Year: Sophomore
Major: Political science
Hometown: Delaware County, Pennsylvania
Student organizations/activities: GW Catholics, GW College Democrats, GW Moot Court
Prior SGA experience: CCAS undergraduate senator, senate pro tempore, legislative assistant for Special Committee on Dining
Favorite D.C. restaurant: Sixty Vines
Go-to GW study spot: Gelman Library fifth floor between the book cases
Who is your role model: My sister
Ideal walk-out song: “The Giver” by Chappell Roan
GW Deli order: Bacon, egg and cheese on an everything bagel
Liz Stoddard is tired of the Student Government Association being a “boys’ club.”
Stoddard said when she first joined the SGA as a legislative assistant for the Special Committee on Dining as a first-year, she saw “a lot of inequity” in the lack of women and people of color represented in the body and said she wanted to change that by running as a senator. She said because of the lack of female leaders in the SGA, issues that are important to her and other women — like expanding Title IX resources — have been pushed to the sidelines by SGA senators, which motivated her to seek higher office and focus on these issues in her vice presidential campaign.
“I want to do it not to just fill some data requirements but because I think certain issues are being neglected on campus especially in the Title IX arena,” Stoddard said. “And on actually making the SGA a good place where people want to collaborate and go to instead of this sort of seedy underbelly that had no diversity in it.”
Stoddard said she wanted to run for vice president because she knows students often have a negative perception of the SGA and its “politicking,” but she wants to show students she is focused on getting bills passed that bring positive results to students and avoiding “needless drama.”

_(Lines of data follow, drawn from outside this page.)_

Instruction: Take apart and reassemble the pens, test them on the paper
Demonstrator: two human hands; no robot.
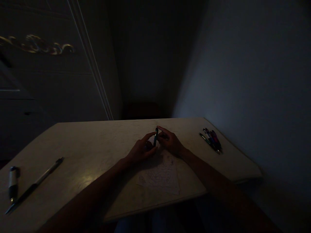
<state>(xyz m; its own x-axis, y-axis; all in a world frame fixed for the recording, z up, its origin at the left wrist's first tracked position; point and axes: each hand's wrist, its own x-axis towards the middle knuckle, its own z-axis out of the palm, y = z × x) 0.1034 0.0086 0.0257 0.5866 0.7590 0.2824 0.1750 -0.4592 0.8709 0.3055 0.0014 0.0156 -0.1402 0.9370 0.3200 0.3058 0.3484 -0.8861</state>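
Note:
Between my two hands a dark pen with a greenish-blue barrel point(155, 137) is held nearly upright over the table. My left hand point(143, 148) grips it from the left, fingertips near its upper part and its lower end. From the right, my right hand point(170, 142) closes round its upper half, with the index finger reaching to the top. Below the hands lies a sheet of paper point(162, 177) covered in scribbled lines. In the dim light, the finer details of the pen and fingertips are hard to make out.
A bunch of several pens point(211, 139) lies at the table's right side. At the left are a long slim pen point(36, 183) and a short thick pen point(13, 184). The pale table point(97, 139) meets a wall point(238, 81) on the right; a panelled cabinet point(53, 81) stands left.

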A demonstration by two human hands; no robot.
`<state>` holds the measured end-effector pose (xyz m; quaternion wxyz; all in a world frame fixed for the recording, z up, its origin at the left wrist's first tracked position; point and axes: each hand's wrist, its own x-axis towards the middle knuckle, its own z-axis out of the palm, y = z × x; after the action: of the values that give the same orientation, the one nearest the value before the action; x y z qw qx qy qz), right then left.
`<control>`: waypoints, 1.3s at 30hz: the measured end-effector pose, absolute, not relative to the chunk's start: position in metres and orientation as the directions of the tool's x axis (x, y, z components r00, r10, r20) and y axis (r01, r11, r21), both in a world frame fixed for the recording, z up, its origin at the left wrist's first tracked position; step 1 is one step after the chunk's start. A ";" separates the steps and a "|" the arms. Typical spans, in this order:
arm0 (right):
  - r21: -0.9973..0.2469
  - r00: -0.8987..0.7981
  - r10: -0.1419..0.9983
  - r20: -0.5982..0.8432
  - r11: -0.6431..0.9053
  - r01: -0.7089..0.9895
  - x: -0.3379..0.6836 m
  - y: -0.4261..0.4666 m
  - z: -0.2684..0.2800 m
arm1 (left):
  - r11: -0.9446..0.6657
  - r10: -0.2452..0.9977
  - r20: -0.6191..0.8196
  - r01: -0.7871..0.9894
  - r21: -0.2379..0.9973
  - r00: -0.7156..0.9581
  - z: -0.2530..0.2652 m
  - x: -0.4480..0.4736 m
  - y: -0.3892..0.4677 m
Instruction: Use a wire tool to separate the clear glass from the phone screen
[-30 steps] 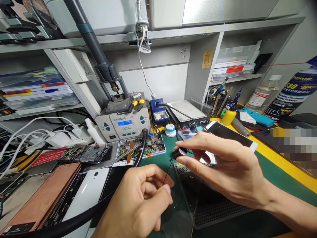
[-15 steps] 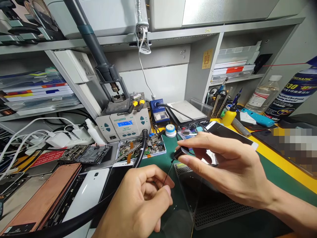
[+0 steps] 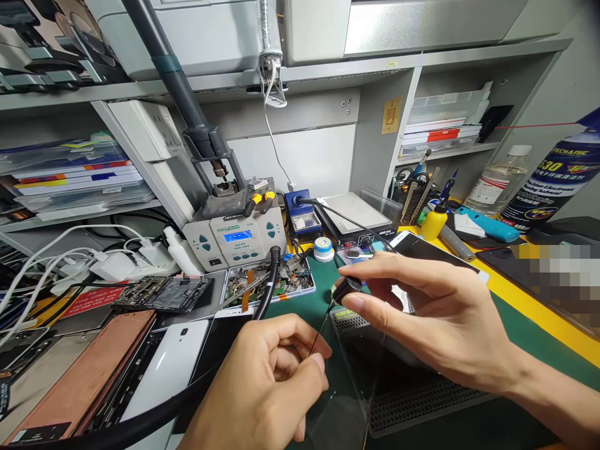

She said if elected as vice president, she will work on expanding dining options on GWorld, making the SGA’s financial decisions for funding student organizations more transparent and streamlining FixIt requests to ensure facilities workers don’t arrive at students’ rooms unannounced, which she said has posed a “huge invasion of privacy” for students. Stoddard said she is “fully equipped” to continue collaborating with University officials as vice president because of her experience as senate pro tempore this year, where she worked with administrators on Title IX issues and sat in on University strategic planning meetings.
“I’ve earned my stripes as someone who’s trying to help students and get it done and put their head down because at the end of the day, I want to run because I want to do something,” Stoddard said. “I want to make some changes. I want to get some reform, and I want it done fast.”
Stoddard said serving as pro tempore of the senate was like being the “regional manager” of the SGA. She said through this role she has passed legislation, like the the Survivors Bill of Rights — which consolidates Title IX resources for sexual assault survivors into one document — and pitched initiatives she cares about, like relaunching the Women’s Caucus last fall.
“I think I have gained that knowledge, that political, that social and that technical ability to lead this without a training period at all,” Stoddard said.
She said if elected as vice president she hopes to continue to prioritize issues affecting women by working with the University to provide discounts for graduate students for childcare services in collaboration with Bright Horizons, a local early education center. She said she also wants to increase awareness of Title IX resources among students through a “Know Your Rights” campaign, which would require collaboration with the Title IX office to advertise the process of reporting incidents and amplifying resources more clearly and frequently to the student body.
In her platform, Stoddard detailed her intentions to create a designated space for women in the Lerner Health and Wellness Center for one hour per week so women can have a “private and respectful” environment to work out in, giving women who wear hijabs the option to remove them while working out.
“I think it definitely colors how I run my race, what it is like to be a woman in this space that’s very at times antagonistic to women trying to lead,” Stoddard said.
Stoddard said she wants to increase the SGA’s accountability to the student body by implementing an ethics committee composed of student representatives from “diverse backgrounds,” who will work to review internal policies and conduct and publish reports on SGA practices. Her platform outlines other proposed SGA reforms, including a limit to the use of SGA’s executive sessions, which have surged this term.
“It’s about getting results for students, and that’s the most important thing that we can do,” Stoddard said. “Not the pomp, not the circumstance not the ego stroking, but getting it done. And that’s my goal. I don’t need to be flashy.”
Stoddard said her greatest strength as a candidate is her “directness” about what she is advocating for — increased transparency and positive results for the student body.
“I’ve led debates on senate bills, I’ve approved so many vacancies, I’ve made the senate more diverse and more female through our vacancy process,” Stoddard said. “And I think my confidence comes from the fact that I have done good work.”